12. Oct 2009, Munich Financial Centre Initiative

These measures have to lead to the more effective regulation of markets and of their players, and to the enhancing of consumer protection. This twin thrusts will restore confidence in the financial industry. The thrusts are laid down in the position paper formulated by the 43 companies and institutions comprised in fpmi. The paper contains 11 key points. They address the pressing concerns arising from the financial crisis.

This paper’s thesis reprises fpmi’s call to solve financial markets’ problems by instituting “better as opposed to more” regulations. The keystone of this call is the improving of the system of supervising financial market products and actors by encompassing all of them in it. This ridding of gaps has to be accompanied by the achieving of transparency and comprehensibility as regarding risks, with this applying to both those carried in balance sheets and those arising from SPEs (special purpose entities). fpmi is also calling for a strengthening of corporate accountability through the instituting of beefed-up liability regulations. This especially applies to rating agencies. Needed in this area are regulations mandating liability for the awarding of ill-founded ratings.

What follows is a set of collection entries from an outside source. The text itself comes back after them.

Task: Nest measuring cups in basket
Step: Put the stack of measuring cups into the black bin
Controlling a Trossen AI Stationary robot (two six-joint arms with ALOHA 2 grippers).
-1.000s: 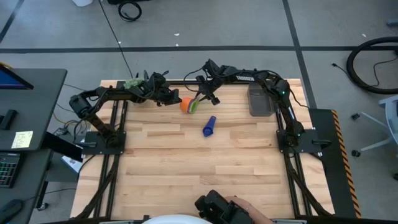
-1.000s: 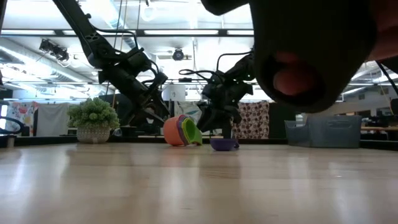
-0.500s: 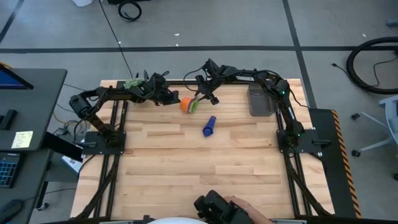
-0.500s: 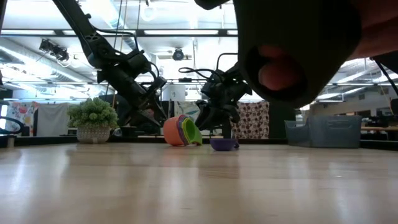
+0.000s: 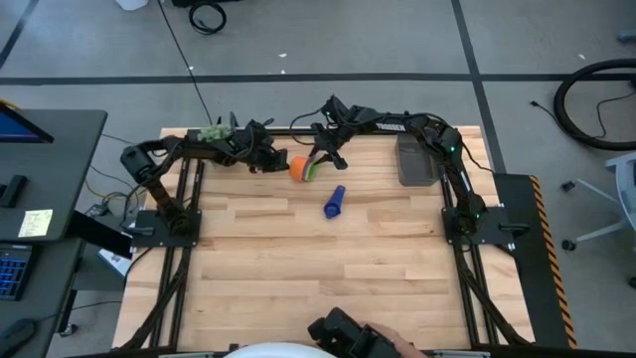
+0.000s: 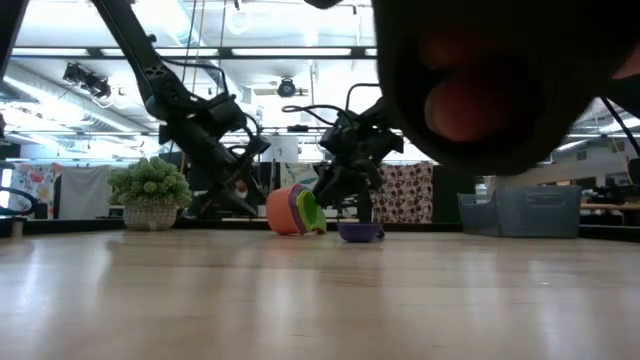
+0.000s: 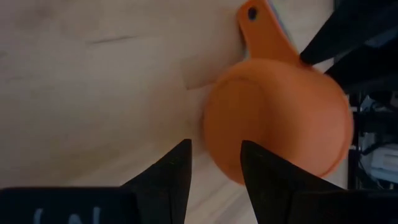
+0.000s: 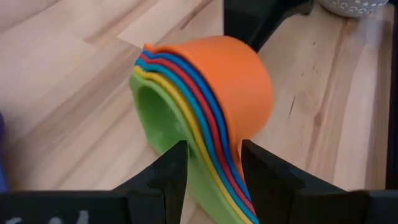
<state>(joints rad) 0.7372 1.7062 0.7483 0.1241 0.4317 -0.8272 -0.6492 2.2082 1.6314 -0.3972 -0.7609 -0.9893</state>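
Note:
A nested stack of measuring cups (image 5: 301,166), orange outermost and green innermost, lies on its side near the table's far edge, its bowl resting on the wood (image 6: 285,212). My right gripper (image 8: 212,146) is shut on its handles. My left gripper (image 7: 214,146) stands open just left of the stack, at the orange bowl's rounded bottom (image 7: 280,118). A single dark blue cup (image 5: 334,202) lies alone on the table nearer the middle. The dark grey basket (image 5: 414,159) stands at the far right with nothing visible in it. My right gripper pinches the stacked handles (image 8: 219,180) between its two fingers, slanting down from the far right. The handles run back between the fingers. The stack is tipped on its side, green mouth toward the gripper, orange bowl on the table. My left gripper: one fingertip (image 7: 261,162) overlaps the orange bowl; whether it touches, I cannot tell.
A fuzzy green plant in a white pot (image 5: 211,132) stands at the far left corner behind my left arm. A person's hand with a dark object (image 6: 480,90) fills the low view's upper right, at the table's near edge (image 5: 343,338). The table's near half is bare wood.
My left gripper has sunk toward the table and come closer to the orange bowl, staying open. The stack and my right gripper stay where they were.

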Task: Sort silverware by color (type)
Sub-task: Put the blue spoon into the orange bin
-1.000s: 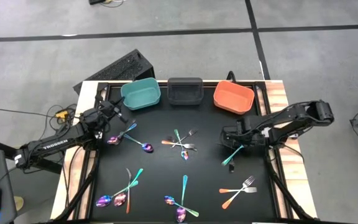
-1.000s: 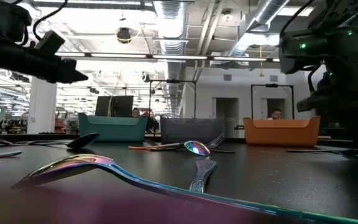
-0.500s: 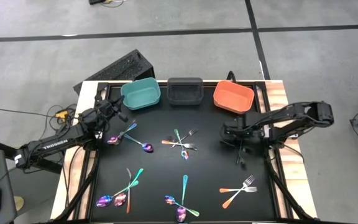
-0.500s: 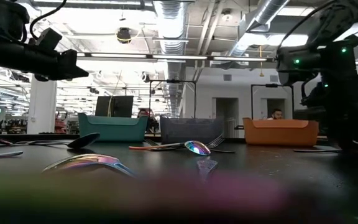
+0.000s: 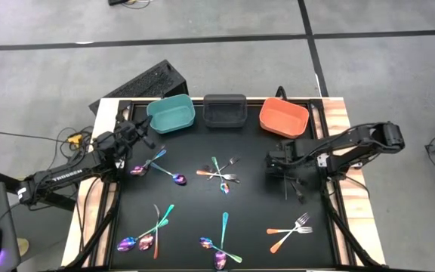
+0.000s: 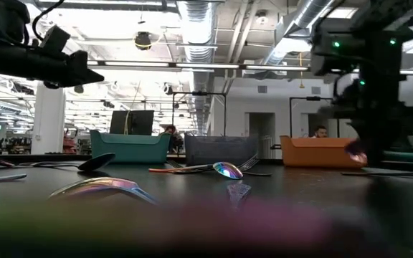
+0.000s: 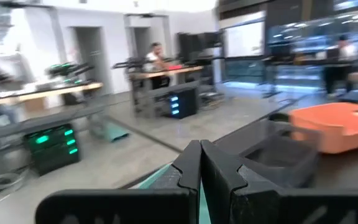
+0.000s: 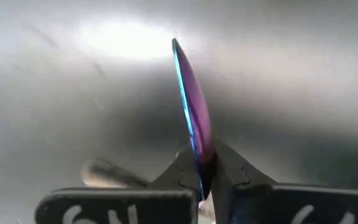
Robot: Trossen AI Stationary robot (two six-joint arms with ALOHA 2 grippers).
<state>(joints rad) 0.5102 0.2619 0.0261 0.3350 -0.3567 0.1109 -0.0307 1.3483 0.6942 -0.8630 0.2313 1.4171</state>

fpmi also views there being a need for the enacting of supervisory regulations and standards encompassing and applying to the entire EU and business world. The achieving of these scopes will preclude distortions of competition. fpmi is against the passing of those measures by Germany’s parliament which have not been coordinated with those being legislated at the EU and worldwide levels. Such a unilateral approach would be counterproductive, as it would lead to Germany’s financial community’s having to shoulder unfair burdens. fpmi also rejects any tampering with properly functioning markets. This particularly applies to the efforts initiated by the EU Commission to impose new regulations upon mortgage credit markets.

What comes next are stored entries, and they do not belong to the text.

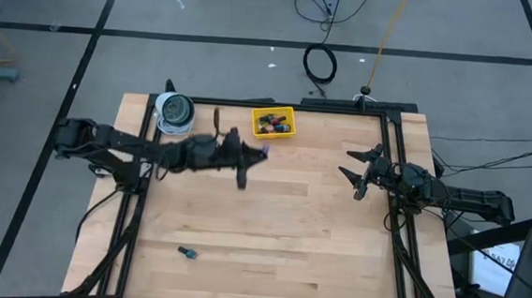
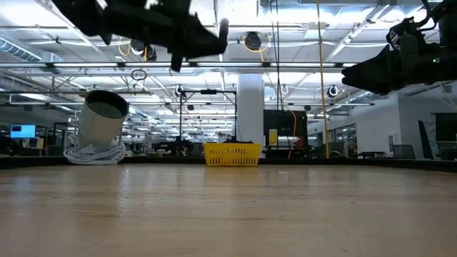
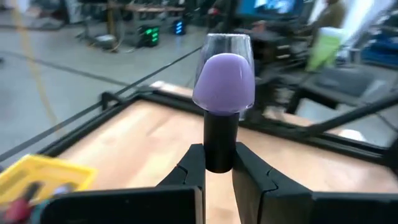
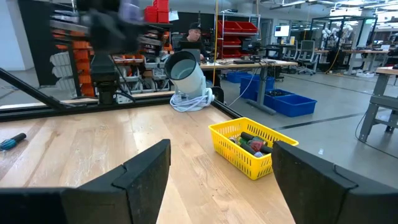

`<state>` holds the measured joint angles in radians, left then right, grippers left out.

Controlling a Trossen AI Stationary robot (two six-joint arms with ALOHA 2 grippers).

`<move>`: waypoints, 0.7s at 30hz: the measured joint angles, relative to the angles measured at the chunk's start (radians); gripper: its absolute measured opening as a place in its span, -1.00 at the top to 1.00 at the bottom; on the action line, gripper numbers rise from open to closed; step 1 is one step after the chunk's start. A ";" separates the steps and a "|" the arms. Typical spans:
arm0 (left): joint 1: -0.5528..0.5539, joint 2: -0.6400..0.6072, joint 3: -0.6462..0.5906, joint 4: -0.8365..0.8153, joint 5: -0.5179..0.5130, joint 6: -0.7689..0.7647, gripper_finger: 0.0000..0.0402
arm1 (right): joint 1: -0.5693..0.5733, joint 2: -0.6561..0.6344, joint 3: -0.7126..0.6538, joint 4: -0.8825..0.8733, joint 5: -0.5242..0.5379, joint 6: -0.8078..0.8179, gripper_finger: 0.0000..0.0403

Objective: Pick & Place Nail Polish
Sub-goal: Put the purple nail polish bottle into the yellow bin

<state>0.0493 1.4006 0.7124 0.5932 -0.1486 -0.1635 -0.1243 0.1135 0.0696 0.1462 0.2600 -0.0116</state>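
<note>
Nail polish bottle [image 3: 222,93], the purple one, is pinched by its dark cap in my left gripper [image 3: 217,167], jaws shut tight on it, body sticking straight out past the fingertips. I'm up off the table, just short of the yellow tray [image 1: 273,122], which lies ahead. One blue bottle [image 1: 186,251] sits far off near the front edge. Right gripper [image 1: 362,172] waits wide open, empty.
</note>
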 joint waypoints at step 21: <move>0.314 0.110 0.075 -0.194 0.138 -0.080 0.84 | 0.000 0.000 0.000 0.000 0.000 0.000 -0.33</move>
<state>0.3637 1.5106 0.7875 0.3996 -0.0103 -0.2435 -0.1242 0.1135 0.0696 0.1463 0.2597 -0.0116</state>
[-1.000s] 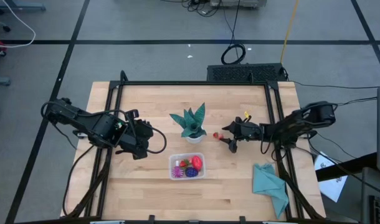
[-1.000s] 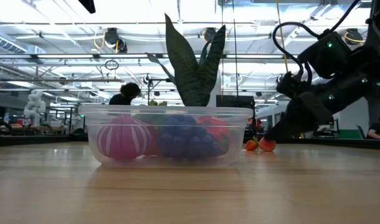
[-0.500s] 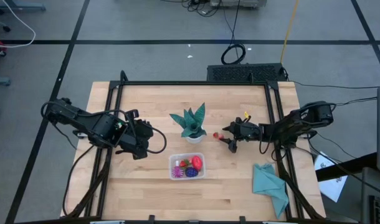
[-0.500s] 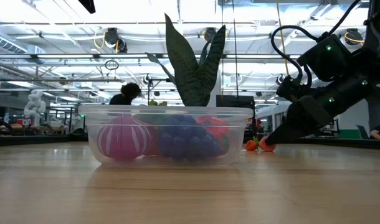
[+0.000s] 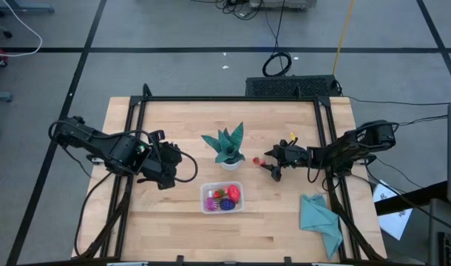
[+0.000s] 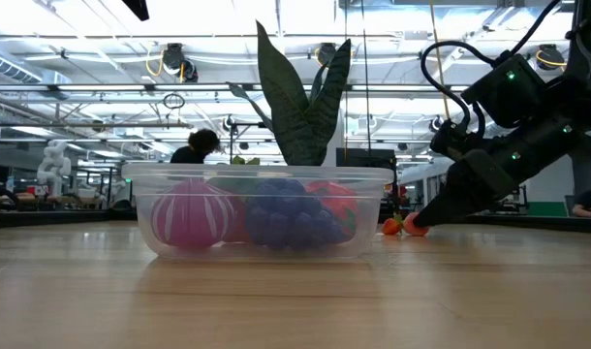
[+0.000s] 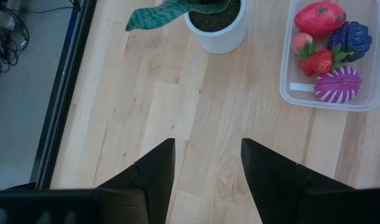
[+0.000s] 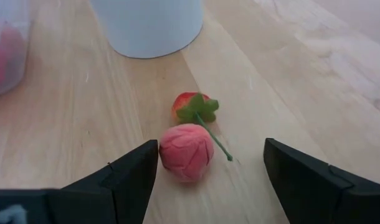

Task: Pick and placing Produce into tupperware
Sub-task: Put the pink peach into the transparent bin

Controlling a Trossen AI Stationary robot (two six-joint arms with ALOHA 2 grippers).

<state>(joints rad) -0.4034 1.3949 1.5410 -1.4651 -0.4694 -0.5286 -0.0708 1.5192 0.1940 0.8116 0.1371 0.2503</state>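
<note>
Nothing's moved lately: right gripper fingers spread around a pink fruit and strawberry beside the pot. Center on one before squeezing. Left gripper waits empty, fingers parted; tupperware sits mid-tabletop.

Clear tupperware holds a red strawberry, a purple striped ball, a dark blue berry; white pot; pale wood tabletop.

The high view looks straight down on the whole worktop. The low view sits at worktop level, close to the tupperware, facing the room behind. Each wrist view looks down past its own fingers; the left wrist and high views share the white pot.
</note>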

Ban on a lasting basis uncovered short selling

fpmi hails the limited-term ban enacted by authorities supervising financial markets on uncovered short selling. When accompanied by rumor mongering on markets, this practice, often undertaken by hedge funds, can imperil the very existence of publicly-listed companies. This danger has caused fpmi to come out for a regulation extending this ban on an unlimited basis. This extension would represent a powerful way of putting a stop to abusive manipulations of markets.

Putting the Bundesbank in charge of the supervision of banks

fpmi welcomes the decision reached by the political parties to form the coalition ruling Germany’s federal government to put the Bundesbank in sole charge of the supervision of banks. Entailing the rescinding of the responsibilities entrusted to BaFin (Germany’s Federal Office for the Supervision of Financial Services) in this area, this move will put an end to redundant operations and to problems arising from the need to have inter-agency consultations. The financial crisis has shown the importance of having an effective system of supervision. This transferring of responsibilities has, however, to be accompanied by a maintaining of the operating independence traditionally accorded to the Bundesbank, maintains fpmi.

Easy-to-understand product information and high standards of consulting quality

The financial crisis has robbed investors of their confidence in markets. fpmi contends that internationally-coordinated measures have to be undertaken to restore this confidence in the consumer protection system. This particularly involves the encompassing of all financial products and players in an international system of supervision. This proposal was part of the commitments made by the countries attending the G20 summits in Washington and in London. fpmi is specifically calling for a legally-binding sheet cogently and concisely informing consumers about the product at hand. These stipulations would induce the requisite comprehensibility missing from today’s briefings. The stipulations could replace the often extensive (pre-contractual) provision of information mandated by current regulations. These have to be examined to ascertain their suitability. To also ensure that consulting services display the necessary professionalism and that they meet the needs of consumers, standards of qualification applying to all investment consultants and to their products should be instituted.

fpmi rejects the affixing of “traffic light” labels to financial products. The initiative is also against requiring products to undergo check-ups conducted by third parties. Both requirements do not adequately take into account either the financial products’ complexity or the individual needs of investors. Such requirements give rise, furthermore, to liability issues. According to fpmi, the key fact to be made apparent is the basis upon which the financial consultant is working: on commission or for a fee. This need for transparency would not be adequately met by the state’s pushing the latter. fpmi believes that market forces should decide which method of payment is used by investors.